Mas Wall Street foi além. Bateu recorde em matéria de crime sem castigo. Nas últimas horas do sábado, em uma rara sessão noturna do Senado no fim de semana, os políticos americanos acabaram de embrulhar o grande presente de Natal do mercado financeiro. A Câmara começou a embrulhar o pacote na quinta-feira. A aprovação final veio com a votação no Senado no sábado. O Congresso aprovou os gastos do governo até setembro do ano que vem mas a medida estava vinculada a outras duas: uma delas acaba com um item da lei Dodd-Frank aprovada em 2010 com o objetivo de evitar uma nova crise econômica. O item derrubado agora impedia que bancos segurados pelo governo, ou seja, garantidos com dinheiro do contribuinte, voltassem a fazer operações com os chamados “swaps”, os instrumentos financeiros que tinham como base as prestações imobiliárias e que são apontados como a causa principal da crise de 2008. Assim, a lei que estabelecia regras para evitar uma nova crise foi diluída. Os bancos estão liberados para voltar à ciranda o quanto antes. E pagaram caro pelo presente. O lobby do setor financeiro foi intenso. E aí vem a melhor parte. A segunda medida aprovada na carona lei que garantiu o financiamento do governo aumenta o limite das contribuições financeiras que doadores ricos podem fazer aos partidos políticos. Então Wall Street pode dar mais dinheiro aos partidos para ter certeza que eles continuarão enfraquecendo as leis e derrubando as regras que impõem algum limite à atuação do mercado financeiro. As instituições que criaram a crise, da qual boa parte dos americanos ainda não saiu, também escaparam sem castigo e já garantiram um belo presente de Natal.

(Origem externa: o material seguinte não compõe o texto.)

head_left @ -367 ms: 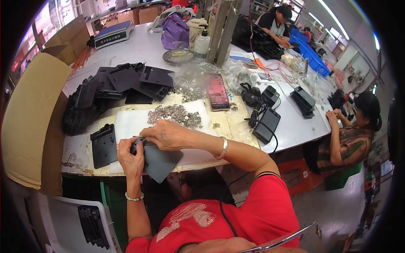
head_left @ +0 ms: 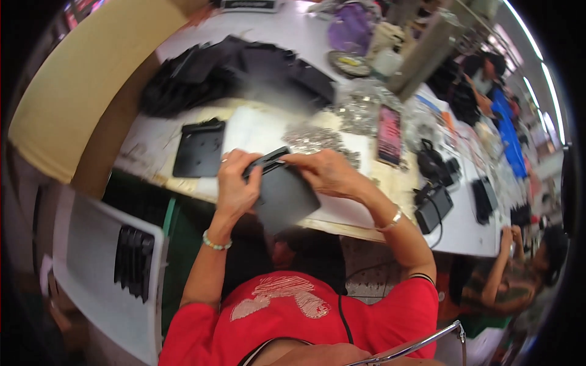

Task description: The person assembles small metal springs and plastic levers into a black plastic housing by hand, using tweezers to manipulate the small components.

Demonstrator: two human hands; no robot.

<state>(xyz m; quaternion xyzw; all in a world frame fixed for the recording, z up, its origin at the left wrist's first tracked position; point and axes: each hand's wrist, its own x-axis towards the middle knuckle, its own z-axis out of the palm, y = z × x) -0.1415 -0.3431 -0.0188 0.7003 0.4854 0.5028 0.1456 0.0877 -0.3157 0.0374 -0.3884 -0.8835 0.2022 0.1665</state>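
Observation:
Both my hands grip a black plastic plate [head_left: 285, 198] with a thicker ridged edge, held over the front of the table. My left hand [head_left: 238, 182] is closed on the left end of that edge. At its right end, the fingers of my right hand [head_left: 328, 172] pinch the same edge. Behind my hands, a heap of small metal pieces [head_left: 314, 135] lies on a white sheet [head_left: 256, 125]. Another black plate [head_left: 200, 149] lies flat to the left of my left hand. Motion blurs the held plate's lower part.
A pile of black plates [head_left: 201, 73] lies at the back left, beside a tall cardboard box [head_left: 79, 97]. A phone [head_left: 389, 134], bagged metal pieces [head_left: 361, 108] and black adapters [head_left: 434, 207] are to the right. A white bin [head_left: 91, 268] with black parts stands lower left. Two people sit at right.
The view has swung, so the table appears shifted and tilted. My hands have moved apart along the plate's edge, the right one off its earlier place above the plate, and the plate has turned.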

É por essas e por outras que o grupo MoveOn.org já está em campanha tentando convencer a senadora de Massachusetts, Elizabeth Warren, a concorrer à presidência. Ela brigou contra a medida até o último minuto rompendo abertamente com o Presidente Barack Obama, que enviou um representante ao Congresso para brigar pelos votos e aprovar o acordo.

Obama ao menos conseguiu usar a palavra tortura para se referir aos métodos brutais de interrogatório adotados pela CIA. Porém, não quer nem pensar em usar o Departamento de Justiça para apontar responsáveis. Os Estados Unidos ainda estão longe de uma ruptura completa com a era Bush. O atual diretor da CIA, John Brennan, elogiou o trabalho dos agentes, que chamou de patriotas, e foi incapaz de se referir à prática descrita no relatório do senado como tortura. Se para evitar um erro é preciso, antes de mais nada, admiti-lo, está claro que este crime, como tantos outros, continuará sem castigo.